Instead, if you want programs to live as long as possible, you need active maintainers, people who keep the software alive, and if necessary, port older code to newer technologies. If your program is of any interest to someone else in 10 years, chances are not too bad there could be someone filling out this role.

Don't get me wrong, this does not mean you cannot take any precautions. Even with active maintainers, you probably want to keep the maintenance effort low. @Candied_Orange's answer gives some good advice here (note all the recommendations there do implicitly assume there are maintainers in place). Let me add that making conservative technology choices is usually a good idea. You can google, for example, for the top 20 programming languages / ecosystems in 2012, compare them to the ones popular today and see which are still alive and actively supported by their vendors. Most of the language environments which are already older than 10 years have a high chance to survive the next 10 years as well (that's analogous the Doomsday argument, which is surely debatable, but probably better than nothing).
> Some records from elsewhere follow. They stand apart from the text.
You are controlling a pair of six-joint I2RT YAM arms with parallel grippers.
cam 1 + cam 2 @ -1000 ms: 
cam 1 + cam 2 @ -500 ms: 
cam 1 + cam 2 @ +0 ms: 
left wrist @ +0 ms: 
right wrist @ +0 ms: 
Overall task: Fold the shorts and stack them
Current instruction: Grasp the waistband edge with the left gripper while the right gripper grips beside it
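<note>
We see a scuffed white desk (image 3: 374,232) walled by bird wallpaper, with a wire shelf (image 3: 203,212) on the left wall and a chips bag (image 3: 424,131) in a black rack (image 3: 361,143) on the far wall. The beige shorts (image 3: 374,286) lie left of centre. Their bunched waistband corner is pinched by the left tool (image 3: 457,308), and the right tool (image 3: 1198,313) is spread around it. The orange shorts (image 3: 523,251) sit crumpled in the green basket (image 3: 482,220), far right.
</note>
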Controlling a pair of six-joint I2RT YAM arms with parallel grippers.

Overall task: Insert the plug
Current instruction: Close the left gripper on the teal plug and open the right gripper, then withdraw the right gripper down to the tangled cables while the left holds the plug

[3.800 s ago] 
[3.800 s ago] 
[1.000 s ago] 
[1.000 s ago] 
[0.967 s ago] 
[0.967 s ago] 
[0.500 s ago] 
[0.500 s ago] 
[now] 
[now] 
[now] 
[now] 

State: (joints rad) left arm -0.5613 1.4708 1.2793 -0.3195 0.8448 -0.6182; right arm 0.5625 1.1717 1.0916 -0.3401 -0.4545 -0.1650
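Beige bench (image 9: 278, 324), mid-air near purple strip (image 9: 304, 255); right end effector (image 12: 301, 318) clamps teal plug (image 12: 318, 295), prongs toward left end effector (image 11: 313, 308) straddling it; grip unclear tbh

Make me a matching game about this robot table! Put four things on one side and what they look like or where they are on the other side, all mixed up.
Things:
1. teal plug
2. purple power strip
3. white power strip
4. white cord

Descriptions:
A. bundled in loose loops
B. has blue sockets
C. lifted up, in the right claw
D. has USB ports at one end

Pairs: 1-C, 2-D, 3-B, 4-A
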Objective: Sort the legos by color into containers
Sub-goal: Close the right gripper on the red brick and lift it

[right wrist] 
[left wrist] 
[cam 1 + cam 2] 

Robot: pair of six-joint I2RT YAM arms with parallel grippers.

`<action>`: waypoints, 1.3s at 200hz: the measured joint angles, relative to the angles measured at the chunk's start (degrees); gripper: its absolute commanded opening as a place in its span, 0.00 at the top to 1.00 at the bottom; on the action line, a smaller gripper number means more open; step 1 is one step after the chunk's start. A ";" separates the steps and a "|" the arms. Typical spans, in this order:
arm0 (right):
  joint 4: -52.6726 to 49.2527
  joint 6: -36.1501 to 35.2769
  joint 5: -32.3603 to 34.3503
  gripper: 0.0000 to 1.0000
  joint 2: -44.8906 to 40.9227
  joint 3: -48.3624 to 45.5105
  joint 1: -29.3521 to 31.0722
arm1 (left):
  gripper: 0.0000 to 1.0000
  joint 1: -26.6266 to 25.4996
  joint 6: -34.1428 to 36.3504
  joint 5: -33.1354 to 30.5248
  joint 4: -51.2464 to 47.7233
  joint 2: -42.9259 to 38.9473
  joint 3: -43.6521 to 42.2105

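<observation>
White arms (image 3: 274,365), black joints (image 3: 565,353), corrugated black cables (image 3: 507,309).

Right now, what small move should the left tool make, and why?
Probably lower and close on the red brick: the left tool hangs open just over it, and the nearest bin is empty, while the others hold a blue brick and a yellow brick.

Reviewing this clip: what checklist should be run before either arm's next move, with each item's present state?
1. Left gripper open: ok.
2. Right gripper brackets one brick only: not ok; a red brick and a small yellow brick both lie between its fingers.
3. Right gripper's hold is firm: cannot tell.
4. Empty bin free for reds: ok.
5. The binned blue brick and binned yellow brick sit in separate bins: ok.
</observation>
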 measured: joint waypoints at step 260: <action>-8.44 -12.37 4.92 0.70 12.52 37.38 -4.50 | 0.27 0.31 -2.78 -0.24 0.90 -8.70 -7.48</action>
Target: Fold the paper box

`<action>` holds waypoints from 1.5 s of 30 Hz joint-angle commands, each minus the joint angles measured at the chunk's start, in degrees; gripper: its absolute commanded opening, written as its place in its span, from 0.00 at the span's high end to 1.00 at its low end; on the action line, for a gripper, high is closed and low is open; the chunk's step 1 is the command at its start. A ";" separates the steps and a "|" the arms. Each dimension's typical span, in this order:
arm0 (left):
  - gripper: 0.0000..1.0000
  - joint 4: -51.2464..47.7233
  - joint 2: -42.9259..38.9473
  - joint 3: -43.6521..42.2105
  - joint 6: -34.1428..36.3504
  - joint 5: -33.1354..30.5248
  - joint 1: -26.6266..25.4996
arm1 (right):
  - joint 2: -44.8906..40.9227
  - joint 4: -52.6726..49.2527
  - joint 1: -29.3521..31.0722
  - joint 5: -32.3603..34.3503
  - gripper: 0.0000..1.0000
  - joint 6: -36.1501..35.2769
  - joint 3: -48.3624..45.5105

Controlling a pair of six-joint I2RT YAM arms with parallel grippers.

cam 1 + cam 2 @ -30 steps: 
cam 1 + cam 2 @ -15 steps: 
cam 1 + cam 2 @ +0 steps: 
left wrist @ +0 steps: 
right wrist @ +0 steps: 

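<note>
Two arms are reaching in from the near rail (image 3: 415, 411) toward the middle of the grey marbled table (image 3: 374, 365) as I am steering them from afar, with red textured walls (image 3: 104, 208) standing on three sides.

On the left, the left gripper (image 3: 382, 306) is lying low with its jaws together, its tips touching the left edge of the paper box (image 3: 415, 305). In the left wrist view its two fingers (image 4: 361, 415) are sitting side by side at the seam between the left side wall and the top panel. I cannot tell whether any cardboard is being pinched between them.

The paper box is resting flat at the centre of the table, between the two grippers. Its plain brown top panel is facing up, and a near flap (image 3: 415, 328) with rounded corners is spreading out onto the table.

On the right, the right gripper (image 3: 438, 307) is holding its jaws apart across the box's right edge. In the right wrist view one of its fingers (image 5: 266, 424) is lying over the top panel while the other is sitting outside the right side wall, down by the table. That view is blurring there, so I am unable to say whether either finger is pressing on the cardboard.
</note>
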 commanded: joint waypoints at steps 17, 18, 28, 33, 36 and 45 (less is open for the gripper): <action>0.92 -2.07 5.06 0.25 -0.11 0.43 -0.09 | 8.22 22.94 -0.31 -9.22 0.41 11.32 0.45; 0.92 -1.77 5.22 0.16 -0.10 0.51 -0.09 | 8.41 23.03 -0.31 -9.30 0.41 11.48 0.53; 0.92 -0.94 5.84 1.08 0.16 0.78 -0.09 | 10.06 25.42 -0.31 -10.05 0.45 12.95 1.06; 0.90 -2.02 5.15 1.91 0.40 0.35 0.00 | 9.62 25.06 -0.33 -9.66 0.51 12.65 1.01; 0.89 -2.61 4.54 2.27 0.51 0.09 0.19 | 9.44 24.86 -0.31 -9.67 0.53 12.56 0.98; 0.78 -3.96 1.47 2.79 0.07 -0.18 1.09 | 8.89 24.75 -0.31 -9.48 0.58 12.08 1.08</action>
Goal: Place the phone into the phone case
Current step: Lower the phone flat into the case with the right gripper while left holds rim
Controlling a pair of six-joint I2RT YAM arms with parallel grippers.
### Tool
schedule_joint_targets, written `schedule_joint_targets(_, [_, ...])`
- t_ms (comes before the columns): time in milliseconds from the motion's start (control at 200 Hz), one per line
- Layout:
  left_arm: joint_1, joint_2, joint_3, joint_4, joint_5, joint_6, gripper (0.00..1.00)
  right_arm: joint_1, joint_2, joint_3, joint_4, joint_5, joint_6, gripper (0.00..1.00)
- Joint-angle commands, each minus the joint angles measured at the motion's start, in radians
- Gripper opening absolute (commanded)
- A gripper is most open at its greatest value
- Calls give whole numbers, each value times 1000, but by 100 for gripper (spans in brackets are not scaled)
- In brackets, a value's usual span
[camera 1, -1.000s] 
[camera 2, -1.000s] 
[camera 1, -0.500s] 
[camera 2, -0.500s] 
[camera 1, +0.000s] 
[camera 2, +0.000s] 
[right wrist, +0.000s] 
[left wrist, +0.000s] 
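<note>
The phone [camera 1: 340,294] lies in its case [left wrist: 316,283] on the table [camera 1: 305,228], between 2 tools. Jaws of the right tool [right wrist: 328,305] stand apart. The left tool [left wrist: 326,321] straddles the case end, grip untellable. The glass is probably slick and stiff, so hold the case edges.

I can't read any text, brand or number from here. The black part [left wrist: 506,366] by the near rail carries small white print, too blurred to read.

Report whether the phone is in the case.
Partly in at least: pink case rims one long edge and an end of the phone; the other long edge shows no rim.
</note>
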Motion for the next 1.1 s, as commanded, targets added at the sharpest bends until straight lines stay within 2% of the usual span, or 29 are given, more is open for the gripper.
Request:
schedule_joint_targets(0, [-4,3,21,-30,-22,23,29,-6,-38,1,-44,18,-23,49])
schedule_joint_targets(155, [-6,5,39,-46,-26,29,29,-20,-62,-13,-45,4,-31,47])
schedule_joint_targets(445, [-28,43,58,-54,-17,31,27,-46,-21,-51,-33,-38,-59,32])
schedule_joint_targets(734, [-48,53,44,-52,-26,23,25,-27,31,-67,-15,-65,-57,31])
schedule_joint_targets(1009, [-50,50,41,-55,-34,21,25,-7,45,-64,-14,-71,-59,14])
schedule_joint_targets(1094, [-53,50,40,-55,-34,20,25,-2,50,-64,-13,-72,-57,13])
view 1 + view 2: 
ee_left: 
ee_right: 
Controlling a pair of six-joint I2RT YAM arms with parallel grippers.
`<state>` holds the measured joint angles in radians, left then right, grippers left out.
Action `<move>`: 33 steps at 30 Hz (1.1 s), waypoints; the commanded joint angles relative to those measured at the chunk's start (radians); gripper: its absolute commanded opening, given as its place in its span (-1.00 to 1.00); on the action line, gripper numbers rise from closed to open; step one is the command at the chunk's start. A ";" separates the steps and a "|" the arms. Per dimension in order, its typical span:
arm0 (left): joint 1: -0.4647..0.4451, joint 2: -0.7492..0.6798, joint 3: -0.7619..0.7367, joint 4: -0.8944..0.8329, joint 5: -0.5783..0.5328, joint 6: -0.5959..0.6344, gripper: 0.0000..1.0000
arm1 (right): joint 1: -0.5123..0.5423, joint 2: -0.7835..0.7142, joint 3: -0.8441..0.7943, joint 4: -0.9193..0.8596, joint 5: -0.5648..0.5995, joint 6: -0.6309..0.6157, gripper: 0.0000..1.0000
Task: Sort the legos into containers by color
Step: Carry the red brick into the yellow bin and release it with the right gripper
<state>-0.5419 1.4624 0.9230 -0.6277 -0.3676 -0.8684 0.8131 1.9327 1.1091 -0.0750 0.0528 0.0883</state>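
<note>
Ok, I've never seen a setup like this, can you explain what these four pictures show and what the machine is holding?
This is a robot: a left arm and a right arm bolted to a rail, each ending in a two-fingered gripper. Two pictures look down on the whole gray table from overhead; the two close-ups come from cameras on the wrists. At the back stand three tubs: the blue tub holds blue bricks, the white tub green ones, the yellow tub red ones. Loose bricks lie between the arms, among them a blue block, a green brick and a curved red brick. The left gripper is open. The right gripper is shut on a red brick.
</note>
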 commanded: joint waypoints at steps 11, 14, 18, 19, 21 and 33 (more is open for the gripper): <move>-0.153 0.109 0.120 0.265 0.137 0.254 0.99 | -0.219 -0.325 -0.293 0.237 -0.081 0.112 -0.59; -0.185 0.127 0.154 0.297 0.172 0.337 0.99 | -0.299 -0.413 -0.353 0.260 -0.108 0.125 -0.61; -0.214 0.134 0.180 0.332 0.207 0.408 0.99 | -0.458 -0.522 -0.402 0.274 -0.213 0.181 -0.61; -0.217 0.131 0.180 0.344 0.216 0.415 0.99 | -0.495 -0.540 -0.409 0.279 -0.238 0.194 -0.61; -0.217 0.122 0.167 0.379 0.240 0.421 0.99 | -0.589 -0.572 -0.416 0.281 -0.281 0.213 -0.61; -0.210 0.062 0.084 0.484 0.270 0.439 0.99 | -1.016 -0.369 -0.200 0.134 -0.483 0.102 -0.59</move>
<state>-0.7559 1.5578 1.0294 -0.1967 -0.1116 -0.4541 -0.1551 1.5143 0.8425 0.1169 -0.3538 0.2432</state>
Of course, you should avoid technologies which are already abandoned by their vendors because they have already a clear successor, like VB.6, Python 2, Perl 5, Objective-C or technologies which are completely outdated like Cobol or Fortran. I would also recommend to avoid "the latest and the greatest", like Rust or Kotlin, and to avoid "cutting-edge" features in programming languages like C++, since there is too much movement there.

Same holds for 3rd party libs: if you rely on libraries which were mostly stable for the last 10 years, chances are high they will be there in 10 years from now. I would, however, recommend to validate who provides the libs: especially, if those are single persons or only very small organizations, you should make a risk asessment of what will happen in case they abandon the development. Is the lib open source and are you able to maintain it by yourself in case the authors cease development? Is it so popular someone else will probably maintain it? Or when it is closed source: is it provided by a bigger vendor who is likely to maintain it 10 years from now, and values backwards compatibility? If you are unsure, it is probably best to look for a different lib.

Concerning "readability" (you mean of the media where you store your source code, I guess)? That's mostly the same - you need to have an active maintainer who makes regular backups, copies the data to a new storage media from time to time, and keeps the archives alive.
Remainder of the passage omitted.